The Hillborn Farm
Painted by Edward Hicks ca. 1845

Above: The Residence of Thomas Hillborn, by Edward Hicks, painted ca. 1845. Image source: Colonial Williamsburg
Inscriptions on the stretcher, not in Hick’s hand, added later: "Purchased by his son Cyrus Hillborn in 1845, when/this Picture was painted, by Edward Hicks in his 66th year."
"The Residence of Thomas Hillborn in Newtown Township/Bucks County Pennsylvania, in the Year 1821."

Thomas Hillborn was a Quaker farmer whose family had emigrated from Somerset, England. The painting shows Hillborn wearing typical Quaker clothing of that era, while he plows a farm field. Wife Margaret Hillman stands in the farmhouse doorway. Also in the painting are their five sons, a daughter-in-law and hired workers.

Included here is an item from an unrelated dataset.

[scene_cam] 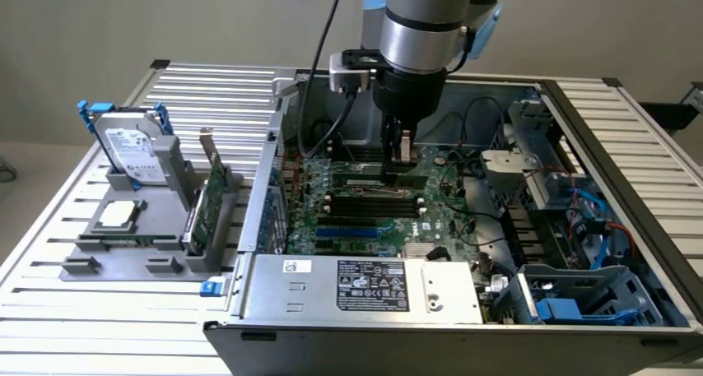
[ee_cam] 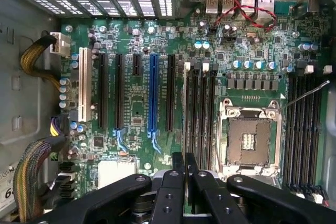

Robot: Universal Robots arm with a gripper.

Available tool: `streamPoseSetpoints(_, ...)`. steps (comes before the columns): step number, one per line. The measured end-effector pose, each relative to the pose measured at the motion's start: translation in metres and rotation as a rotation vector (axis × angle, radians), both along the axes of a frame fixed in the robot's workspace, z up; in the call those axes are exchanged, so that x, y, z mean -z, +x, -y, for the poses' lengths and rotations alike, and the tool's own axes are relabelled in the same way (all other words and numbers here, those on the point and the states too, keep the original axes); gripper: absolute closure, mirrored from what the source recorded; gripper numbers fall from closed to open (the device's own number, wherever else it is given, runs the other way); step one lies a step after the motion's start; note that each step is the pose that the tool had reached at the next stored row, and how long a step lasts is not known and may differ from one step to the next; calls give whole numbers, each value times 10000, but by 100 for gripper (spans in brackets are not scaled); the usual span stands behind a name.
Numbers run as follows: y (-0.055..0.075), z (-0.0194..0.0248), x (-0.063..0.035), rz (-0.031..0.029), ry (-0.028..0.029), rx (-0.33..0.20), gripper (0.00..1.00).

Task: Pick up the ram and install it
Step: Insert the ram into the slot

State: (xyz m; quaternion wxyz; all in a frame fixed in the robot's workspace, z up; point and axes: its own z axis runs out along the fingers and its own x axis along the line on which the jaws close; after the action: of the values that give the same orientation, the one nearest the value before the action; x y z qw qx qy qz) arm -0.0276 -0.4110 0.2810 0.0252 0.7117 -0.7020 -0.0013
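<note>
- Arm is down inside the open computer case (scene_cam: 363, 287). The fingers (ee_cam: 185, 157) hang low over the motherboard (ee_cam: 136, 124).
- Fingers are pressed nearly together, clamped on the ram (ee_cam: 186, 103). In the wrist view I see it edge-on, as a thin pale strip running out from between the fingertips.
- The ram is held by its upper edge with the contact edge facing down. My reading is that this leaves the contact edge free to go into a slot.
- The ram's long axis runs parallel to the memory slots (ee_cam: 202, 108) directly beneath the fingers. It sits over the outermost slot of that bank, or just beside it. I cannot tell whether it is touching the slot or hovering above it.
- The slots under the fingers look empty, and I judge the ram is not yet seated.
- The empty processor socket (ee_cam: 248, 137) lies close beside the fingers on one side, and the long blue slot (ee_cam: 153, 93) is near on the other. The grip is narrow and clear of both.
- Well away from the fingers, outside the case, a grey holder (scene_cam: 132, 236) sits on the counter (scene_cam: 66, 327). It carries the hard drive (scene_cam: 130, 150), the processor chip (scene_cam: 118, 214) and the expansion card (scene_cam: 211, 199), all untouched.
- Progress as I judge it: pick-up done, ram brought to the slot bank, insertion not confirmed.
</note>
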Motion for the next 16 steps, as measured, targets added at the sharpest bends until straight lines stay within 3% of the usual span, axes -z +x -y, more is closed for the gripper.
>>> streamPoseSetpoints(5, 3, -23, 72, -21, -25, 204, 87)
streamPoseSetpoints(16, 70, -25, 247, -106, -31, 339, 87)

In 1821, Thomas Hillman was forced to sell this family homestead to pay off a debt. Years later, in 1845, his son Cyrus commissioned this painting from Hicks. By January 1846, Cyrus, then a prosperous Philadelphia merchant, wrote to Hicks expressing regret at having left Bucks County. That same year Cyrus Hicks resolved those doubts by buying back the farm.